**ASSIGNMENT:**
Your answer must be an exact copy of the listing, with the images left out.

**INFORMATION SHOWN:**
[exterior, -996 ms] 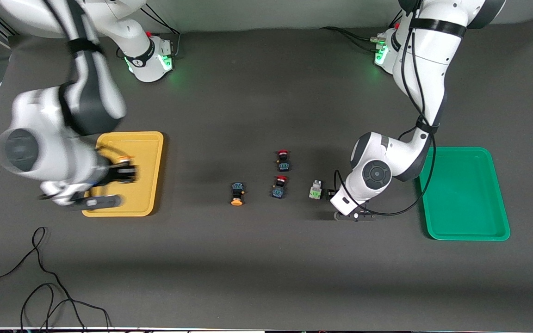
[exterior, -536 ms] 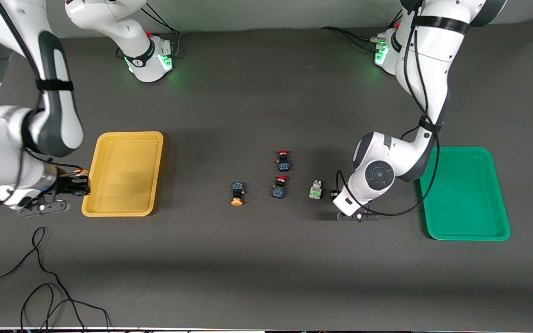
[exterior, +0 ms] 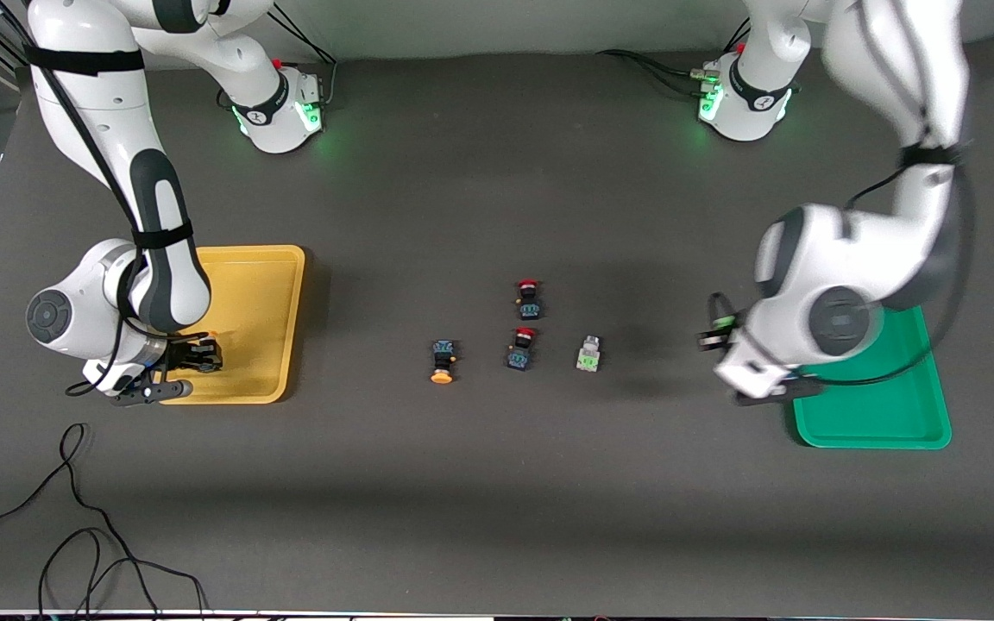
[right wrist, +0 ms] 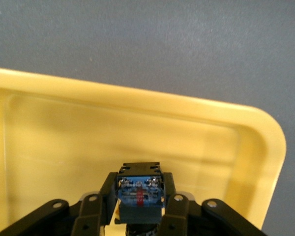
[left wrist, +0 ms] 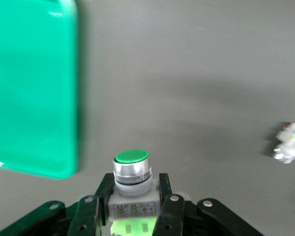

**FINISHED TASK:**
[exterior, -996 ms] 
[exterior, -536 ms] 
[exterior, +0 ms] 
[right wrist, +0 ms] 
[left wrist, +0 ms] 

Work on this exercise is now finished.